“Are you guys a couple?” “Yes, a couple of friends!” Everyone seems to think the two of you are in a relationship. You spend most of your time together, you share an incredible connection, and you can’t imagine your life without each other. But, how can you know if your love for him is romantic or platonic?
Understanding and defining love has never been an easy task. Not only are there different types of love, but… You can also love multiple people at the same time in completely different and unique ways.
For example, my best friend is someone who came to know every single aspect of my being over the course of years.
He’s been there for me through thick and thin and he’s supported me through all my adventures. There’s no doubt in my mind that I would be completely lost without him.
Then, there’s my boyfriend. He is someone who swept me off my feet the moment he came into my life. He made me the happiest I’ve ever been.
Not a day goes by that I don’t feel grateful for having him by my side. But, you probably guessed it, one is platonic love and one is romantic love.

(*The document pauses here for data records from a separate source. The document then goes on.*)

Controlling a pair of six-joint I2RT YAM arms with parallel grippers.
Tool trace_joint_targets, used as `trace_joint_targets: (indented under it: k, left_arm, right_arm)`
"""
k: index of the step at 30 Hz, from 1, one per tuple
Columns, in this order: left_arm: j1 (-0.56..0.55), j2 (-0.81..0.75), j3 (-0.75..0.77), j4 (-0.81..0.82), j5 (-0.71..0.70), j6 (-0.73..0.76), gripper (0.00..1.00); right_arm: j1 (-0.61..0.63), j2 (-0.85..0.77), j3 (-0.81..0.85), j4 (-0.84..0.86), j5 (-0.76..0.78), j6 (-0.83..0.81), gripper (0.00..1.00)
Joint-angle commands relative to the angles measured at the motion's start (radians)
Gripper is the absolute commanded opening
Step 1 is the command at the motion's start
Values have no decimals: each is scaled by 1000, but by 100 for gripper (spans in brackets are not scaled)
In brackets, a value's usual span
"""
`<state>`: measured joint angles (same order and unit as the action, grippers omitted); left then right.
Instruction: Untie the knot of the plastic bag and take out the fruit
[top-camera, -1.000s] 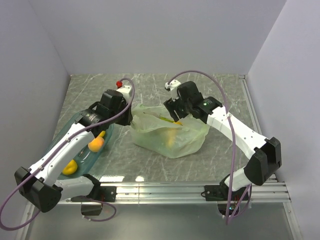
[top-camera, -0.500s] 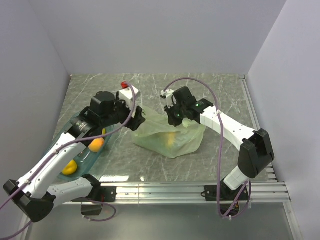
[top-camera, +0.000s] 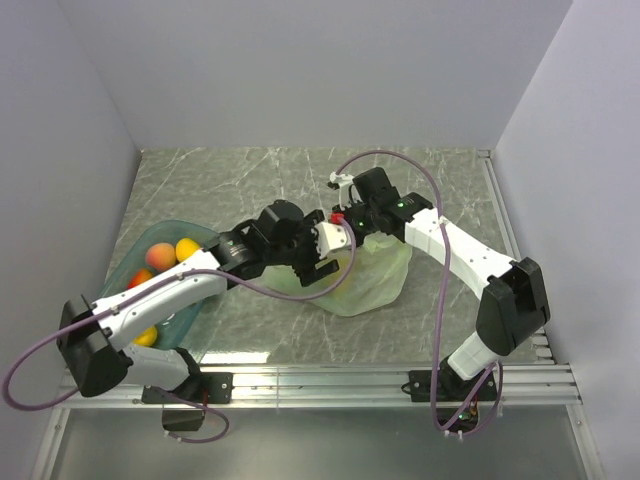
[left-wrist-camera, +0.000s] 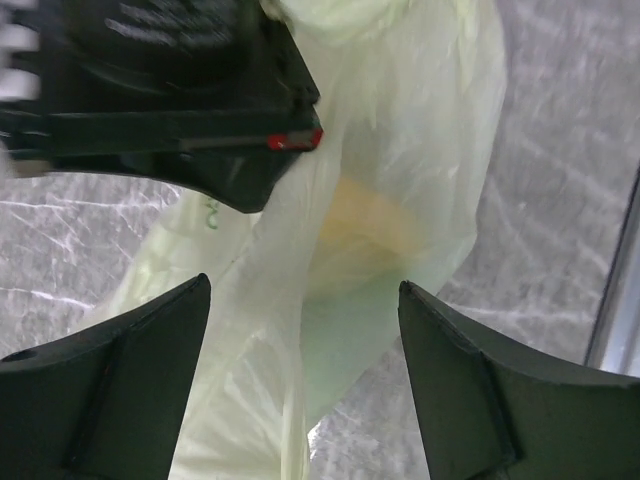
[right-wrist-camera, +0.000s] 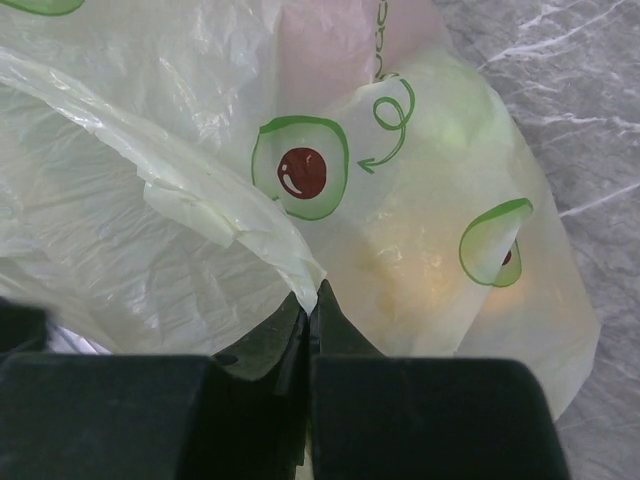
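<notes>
Pale-green film of the plastic bag (top-camera: 375, 285), lying on the worktop (top-camera: 200, 180), is being pinched by your closed right hand (right-wrist-camera: 312, 300) while your left hand (left-wrist-camera: 300, 300) is hovering open over it, so you should be lifting that fold taut and steering toward the yellowish fruit (left-wrist-camera: 365, 225) inside.

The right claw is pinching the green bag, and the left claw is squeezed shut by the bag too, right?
Not quite. The left gripper is open, not squeezed shut: the left wrist view shows its jaws wide apart with the bag between them. The rest is right: the right gripper is shut on a fold of the bag.
</notes>
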<state>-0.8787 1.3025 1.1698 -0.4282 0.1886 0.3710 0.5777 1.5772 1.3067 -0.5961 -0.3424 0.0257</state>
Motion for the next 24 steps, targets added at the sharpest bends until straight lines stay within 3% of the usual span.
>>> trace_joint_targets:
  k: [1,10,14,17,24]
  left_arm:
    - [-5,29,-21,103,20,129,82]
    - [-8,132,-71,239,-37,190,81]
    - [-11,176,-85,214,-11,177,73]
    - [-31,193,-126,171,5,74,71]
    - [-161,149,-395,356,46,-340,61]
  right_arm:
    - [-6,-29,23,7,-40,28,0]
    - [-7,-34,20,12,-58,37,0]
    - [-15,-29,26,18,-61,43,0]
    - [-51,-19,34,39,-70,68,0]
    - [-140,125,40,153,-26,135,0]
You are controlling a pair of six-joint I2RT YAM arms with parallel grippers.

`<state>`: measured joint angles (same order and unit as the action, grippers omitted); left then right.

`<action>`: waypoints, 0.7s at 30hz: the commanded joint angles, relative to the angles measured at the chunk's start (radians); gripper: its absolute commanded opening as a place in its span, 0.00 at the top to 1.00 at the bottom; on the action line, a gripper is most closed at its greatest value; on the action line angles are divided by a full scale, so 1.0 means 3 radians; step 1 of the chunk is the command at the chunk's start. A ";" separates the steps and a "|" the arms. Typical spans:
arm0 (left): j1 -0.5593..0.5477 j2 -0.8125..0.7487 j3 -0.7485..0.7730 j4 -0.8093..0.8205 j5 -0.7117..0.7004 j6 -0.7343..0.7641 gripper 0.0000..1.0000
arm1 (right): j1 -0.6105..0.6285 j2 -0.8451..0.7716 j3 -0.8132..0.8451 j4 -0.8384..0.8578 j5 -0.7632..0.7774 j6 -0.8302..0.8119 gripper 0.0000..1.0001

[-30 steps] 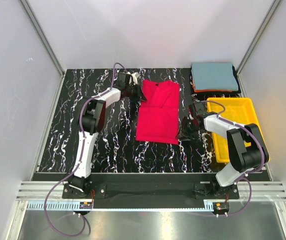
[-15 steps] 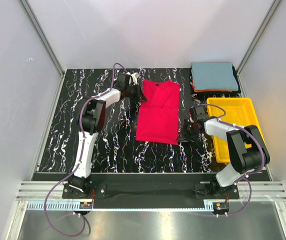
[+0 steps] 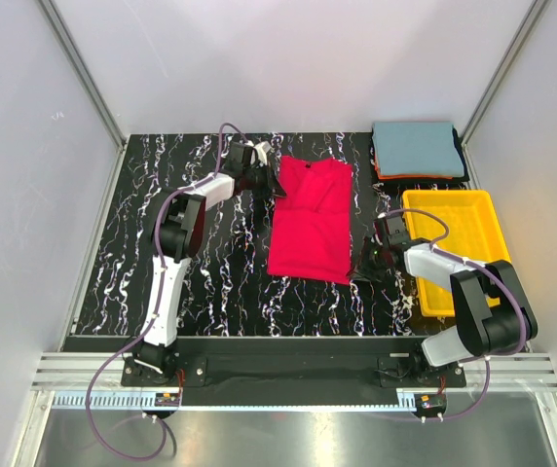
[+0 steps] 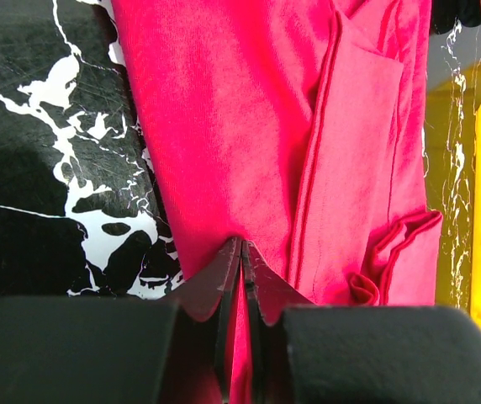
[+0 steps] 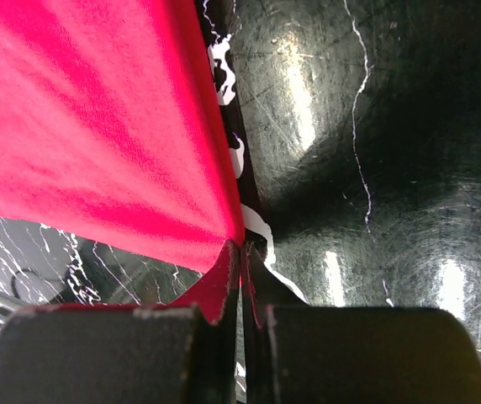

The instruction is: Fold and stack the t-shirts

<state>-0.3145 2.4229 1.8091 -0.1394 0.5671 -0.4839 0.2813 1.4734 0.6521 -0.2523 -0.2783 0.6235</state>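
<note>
The red t-shirt lies folded lengthwise in the middle of the black marbled table. My left gripper is at its far left edge, near the collar end. In the left wrist view the jaws are shut, with red cloth pinched between them. My right gripper is at the shirt's near right corner. In the right wrist view its jaws are shut on the hem corner of the red cloth. A grey-blue folded t-shirt tops a stack at the back right, with an orange edge showing below it.
A yellow plastic tray stands at the right, just beyond my right arm and below the folded stack. White walls with metal posts close in the table on three sides.
My right gripper has closed on the red shirt's near right corner and shifted slightly toward the near edge. The left gripper has kept its hold and place.
</note>
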 commanded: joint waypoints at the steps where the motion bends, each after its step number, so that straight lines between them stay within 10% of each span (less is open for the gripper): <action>1: 0.0031 -0.0054 -0.0104 -0.0159 -0.0167 0.0048 0.89 | 0.0003 -0.0034 -0.0042 0.0018 0.0058 0.0033 1.00; 12: 0.0036 -0.0299 -0.0462 -0.0164 -0.0223 -0.0120 0.90 | 0.0003 -0.0171 -0.0118 0.0028 0.0099 0.0177 0.94; 21: 0.0133 -0.0820 -0.0375 -0.0302 0.0083 -0.0069 0.60 | 0.0008 -0.0585 -0.0001 -0.0544 0.0181 0.0212 0.70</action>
<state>-0.3027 2.2757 1.6653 -0.1974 0.5537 -0.5152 0.2813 1.3582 0.6216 -0.3466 -0.2516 0.6804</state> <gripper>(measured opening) 0.385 0.286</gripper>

So, how can you know whether your love for him is romantic or platonic? These two types of love are similar.
But, there are certain things that can help you differentiate between the two. If you’re struggling to understand your emotions keep on reading.
If your love for him is romantic, you probably want to spend every waking hour of the day talking to him. You get a weird feeling in your stomach whenever he gives you that look, and you can’t stop smiling whenever his hand accidentally brushes against yours.
You never really thought about him like that, but you suddenly catch yourself daydreaming about what it would be like to be with him.
Every time you receive a message from him, you spiral into an endless loop of questions “Do I like him? Do I like him not?” Argh, if only you could control your thoughts!
Don’t worry, these feelings become even more intense when they’re directed at someone you already know.
And if this is a newish friendship, you shouldn’t be surprised that you’re having a hard time figuring things out. You’re just a human, after all!
If your love for home is romantic, you’re probably nervous when you’re around him. You can’t help but ramble because you’re terrified of an awkward silence. You don’t want him to think you’re not interesting (or interested)!
Trust me, if your love for him was platonic, you wouldn’t be so nervous around him. The reason you’re nervous is that you’re desperate to spend more time with him. You’re getting nervous and losing yourself in your own words.
And if your love for him was platonic, you wouldn’t try to monopolize his attention. You go out of your way to avoid hanging out with the group because you want him all for yourself.
“But, I prefer hanging out with him because he’s more fun than all my other friends.” And how is that not romantic?
You’re having a hard time dealing with your emotions, and that’s incredibly endearing. Let me get you in on a secret – if he smiles and takes control of the conversation when he notices you’re struggling, chances are he feels the same way you do.
If your love for him is romantic, you probably take every opportunity you can to make physical contact.
You accidentally bump into him when you’re trying to reach for something and he just happens to be in your way. You casually offer to help him with that strange piece of fluff that landed on his face.
And my personal favorite, you sit so close to him that you can’t escape the scent of his cologne. Would you do that if your love for him wasn’t romantic?
Would you do that if you didn’t dream of him every single night? You wouldn’t, you’re just trying to get him to notice you.
And, you might be on to something. Sure, it’s possible he’s just being friendly, but it’s also possible he’s sending signals indicating he’s interested in you.
What if he’s going the extra mile to make sure he smells nice because he wants to get out of the friendzone?
If your love for him is romantic, you probably get jealous when you see him talking to other girls. You try not to overthink things, but you can’t help but get ticked off whenever you see him getting chummy with someone else. Argh, why can’t you keep him all to yourself!?
There’s nothing wrong with a little jealousy, but you have to admit that this specific feeling isn’t common when you’re in a platonic relationship with someone.
You wouldn’t get jealous when you see your best friend’s brother flirting with some random girl, would you? You’re acting territorial. You don’t want him to talk to other girls because you’re afraid he might “leave” you for them.
Trust me, you don’t need any more proof because you clearly have romantic feelings for him. Accept the situation, figure out what you want to do about it, and then do it!
When Harry Met Sally, Always Be My Maybe, 13 Going On 30, One Day… You might want to suggest watching one of these movies next time the two of you decide to hang out or have a sleepover.
These are true odes to one of the most popular storylines in cinematic history – friends turning lovers. While it’s true that movies aren’t a true representation of what happens in real life, there’s no reason you shouldn’t get your happily ever after.
Think about it, you will only ever regret the things you didn’t do. So, what’s the worst thing that could happen? You might sit on your feelings and let this guy move on with his life and meet someone new.
You might spend the rest of your life wondering what would have happened if only you had said something. Or, you might tell him how you feel and see where that takes you. It’s up to you!